Atentados terroristas atribuídos ao Estado Islâmico se multiplicam na Europa.

Mas nós precisamos de um antídoto, e podemos achá-lo num recurso à mão capaz de nos lembrar que dificuldades não são novidade, que problemas podem ser superados e que as coisas na verdade já foram bem piores: um antídoto que atende pelo nome de História.

Quando eventos políticos parecem não poder piorar, podemos — por exemplo — nos voltar aos escritos do historiador da Roma Antiga, Suetônio.

Nascido no fim do primeiro século 1 d.C., Caio Suetônio Tranquilo foi um administrador imperial e secretário-geral do imperador Adriano. Caio foi o primeiro historiador a tentar transmitir uma descrição fiel de como os governantes do império, de Júlio César a Domiciano, realmente eram. É uma história chocante.

O livro de Suetônio (A vida dos doze césares / De vita Caesarum) reúne um catálogo de loucuras e crimes extraordinários dos primeiros doze homens que governaram o Ocidente. Entre eles:

  • Julio César: Aparece como um ladrão, um mentiroso, um egomaníaco e um assassino.

  • Calígula: Um psicopata notório que, para citar Suetônio, “mandava pessoas às minas; jogava-as junto a animais selvagens; confinava-as numa jaula em que elas precisavam ficar agachadas ou eram serradas ao meio, não por grandes ofensas, mas sim porque não admiraram suficientemente um espetáculo que ele patrocinou na arena ou não se referiram com respeito suficiente à sua genialidade”. Nós ouvimos que “seu método favorito de execução era infligir inúmeros pequenos ferimentos, evitando todos os órgãos vitais. Ele com frequência ordenava: ‘Faça-os sentir que estão morrendo’.”
  • Depois veio Nero. Sobre ele, sabemos que: “Se vestia com pele de animais selvagens e atacava as partes íntimas de homens e mulheres amarrados a estacas”. “Ele vagava pelas ruas à noite matando estranhos aleatoriamente e jogando os corpos no esgoto.”

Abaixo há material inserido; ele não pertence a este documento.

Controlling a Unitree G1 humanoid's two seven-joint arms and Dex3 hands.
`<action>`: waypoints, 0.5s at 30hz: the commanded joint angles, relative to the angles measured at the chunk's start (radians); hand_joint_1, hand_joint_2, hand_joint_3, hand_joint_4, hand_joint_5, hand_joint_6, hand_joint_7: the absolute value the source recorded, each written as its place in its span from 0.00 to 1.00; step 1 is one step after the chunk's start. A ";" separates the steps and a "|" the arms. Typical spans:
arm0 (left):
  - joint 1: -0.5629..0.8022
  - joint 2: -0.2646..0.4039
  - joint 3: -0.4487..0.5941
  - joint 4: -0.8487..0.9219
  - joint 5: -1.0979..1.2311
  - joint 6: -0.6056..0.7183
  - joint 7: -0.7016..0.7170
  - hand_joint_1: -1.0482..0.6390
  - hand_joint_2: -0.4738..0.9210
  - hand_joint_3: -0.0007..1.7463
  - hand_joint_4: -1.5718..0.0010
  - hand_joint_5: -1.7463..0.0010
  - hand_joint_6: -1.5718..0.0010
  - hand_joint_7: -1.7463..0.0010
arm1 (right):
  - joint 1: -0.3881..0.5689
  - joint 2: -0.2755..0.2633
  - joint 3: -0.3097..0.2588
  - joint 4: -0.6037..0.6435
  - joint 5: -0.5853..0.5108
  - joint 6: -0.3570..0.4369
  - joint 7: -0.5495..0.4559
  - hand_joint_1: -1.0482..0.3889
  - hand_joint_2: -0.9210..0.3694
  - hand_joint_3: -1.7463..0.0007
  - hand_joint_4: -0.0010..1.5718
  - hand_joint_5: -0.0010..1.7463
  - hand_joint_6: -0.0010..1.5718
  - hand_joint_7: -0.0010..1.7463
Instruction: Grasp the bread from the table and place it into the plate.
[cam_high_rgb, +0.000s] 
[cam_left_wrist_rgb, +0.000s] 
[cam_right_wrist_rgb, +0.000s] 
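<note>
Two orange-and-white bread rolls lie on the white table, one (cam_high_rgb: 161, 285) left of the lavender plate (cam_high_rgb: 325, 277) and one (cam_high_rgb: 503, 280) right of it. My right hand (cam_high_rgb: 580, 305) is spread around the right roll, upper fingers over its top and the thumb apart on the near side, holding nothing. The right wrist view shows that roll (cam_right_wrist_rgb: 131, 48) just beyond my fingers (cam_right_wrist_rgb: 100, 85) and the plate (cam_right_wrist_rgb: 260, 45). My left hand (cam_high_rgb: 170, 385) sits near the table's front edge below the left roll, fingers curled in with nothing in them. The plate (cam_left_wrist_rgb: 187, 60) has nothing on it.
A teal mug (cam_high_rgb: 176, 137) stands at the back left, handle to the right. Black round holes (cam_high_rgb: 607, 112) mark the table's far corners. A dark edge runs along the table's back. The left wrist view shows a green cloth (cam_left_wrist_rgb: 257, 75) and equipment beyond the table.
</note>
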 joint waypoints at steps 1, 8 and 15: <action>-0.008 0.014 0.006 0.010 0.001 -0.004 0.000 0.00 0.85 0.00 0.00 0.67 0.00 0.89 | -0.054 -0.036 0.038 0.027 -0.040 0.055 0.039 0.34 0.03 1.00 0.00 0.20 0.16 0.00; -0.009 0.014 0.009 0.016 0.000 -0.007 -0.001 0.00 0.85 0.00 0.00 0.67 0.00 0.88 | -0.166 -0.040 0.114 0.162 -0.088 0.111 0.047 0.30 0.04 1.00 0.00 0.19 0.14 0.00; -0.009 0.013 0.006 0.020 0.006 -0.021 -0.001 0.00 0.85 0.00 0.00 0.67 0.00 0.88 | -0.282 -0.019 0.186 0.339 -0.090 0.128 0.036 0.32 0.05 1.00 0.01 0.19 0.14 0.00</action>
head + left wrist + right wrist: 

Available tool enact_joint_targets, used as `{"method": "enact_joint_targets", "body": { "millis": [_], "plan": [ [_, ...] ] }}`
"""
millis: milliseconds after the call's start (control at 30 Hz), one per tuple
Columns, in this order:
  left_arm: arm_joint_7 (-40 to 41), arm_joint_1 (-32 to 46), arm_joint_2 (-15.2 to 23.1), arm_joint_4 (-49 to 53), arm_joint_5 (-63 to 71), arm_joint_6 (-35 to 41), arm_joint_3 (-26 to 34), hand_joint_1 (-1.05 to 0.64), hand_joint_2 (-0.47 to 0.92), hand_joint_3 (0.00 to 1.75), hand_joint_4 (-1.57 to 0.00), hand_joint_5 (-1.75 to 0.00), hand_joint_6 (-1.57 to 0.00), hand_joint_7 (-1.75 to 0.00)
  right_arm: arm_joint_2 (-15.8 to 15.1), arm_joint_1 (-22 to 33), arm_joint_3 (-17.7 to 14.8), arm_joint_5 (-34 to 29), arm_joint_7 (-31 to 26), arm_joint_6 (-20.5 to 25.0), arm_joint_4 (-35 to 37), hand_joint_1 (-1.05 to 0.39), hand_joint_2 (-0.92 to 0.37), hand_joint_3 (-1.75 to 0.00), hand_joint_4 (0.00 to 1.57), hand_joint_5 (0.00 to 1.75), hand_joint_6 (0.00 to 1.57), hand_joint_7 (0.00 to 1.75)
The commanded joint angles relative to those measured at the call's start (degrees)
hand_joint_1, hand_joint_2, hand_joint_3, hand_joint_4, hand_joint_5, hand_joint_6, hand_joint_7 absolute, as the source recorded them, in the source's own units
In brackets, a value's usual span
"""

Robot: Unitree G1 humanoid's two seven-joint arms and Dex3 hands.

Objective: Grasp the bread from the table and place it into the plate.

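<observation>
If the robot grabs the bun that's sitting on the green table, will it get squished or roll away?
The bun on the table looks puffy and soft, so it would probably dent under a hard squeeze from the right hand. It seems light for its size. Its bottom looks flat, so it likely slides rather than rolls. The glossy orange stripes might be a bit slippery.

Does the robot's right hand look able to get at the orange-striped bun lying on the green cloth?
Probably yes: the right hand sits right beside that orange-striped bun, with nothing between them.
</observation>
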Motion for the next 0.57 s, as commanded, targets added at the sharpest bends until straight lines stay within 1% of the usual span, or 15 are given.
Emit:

  • Depois, foi a vez de Vitélio: Seus vícios régios eram a gula e a crueldade. Ele ceava três ou quatro vezes por dia e sobrevivia tomando vomitórios frequentemente. Ele costumava “se mimar” vendo prisioneiros serem executados na sua frente.
  • Então era a hora de Domiciano: “No começo de seu reinado Domiciano passava horas sozinho todos os dias apanhando moscas e furando-as com uma pena afiada”.

Apesar de Suetônio escrever sobre pessoas grotescas — que também eram, naquele período, as mais poderosas do planeta —, lê-lo pode trazer um sentimento de notável serenidade. Uma pessoa pode lê-lo na cama, depois de ver as notícias da última vitória eleitoral. A experiência é estranhamente reconfortante porque é, em seu âmago, uma narrativa de resistência.

Suetônio escreve sobre terremotos, pragas, guerras, motins, rebeliões, conspirações, traições, golpes, terrorismo e chacinas. Levando tudo em conta, parece ser o registro de uma sociedade cujo colapso é, sem dúvida, iminente. Mas ele na verdade estava escrevendo antes — e não depois — do período mais impressionante de conquista romana — que viria cinquenta anos mais tarde sob o governo do estoico filósofo e imperador, Marco Aurélio.

Os desastres que Suetônio relaciona eram compatíveis com uma sociedade caminhando, de maneira geral, em direção à paz e à prosperidade. Lê-lo sugere que uma sociedade com problemas não é fatal; na verdade, é comum as coisas irem mal. Nesse aspecto, ler sobre história antiga e observar as notícias de hoje geram emoções opostas. Os acontecimentos já foram muito piores e tudo, no final, ficou OK. Pessoas agindo de maneira muito errada é o estado normal das coisas. Sempre houve ameaças existenciais à espécie humana e à civilização. Não faz sentido, e é uma forma de narcisismo distorcido, imaginar que a nossa época possui uma espécie de monopólio de idiotice e desastre.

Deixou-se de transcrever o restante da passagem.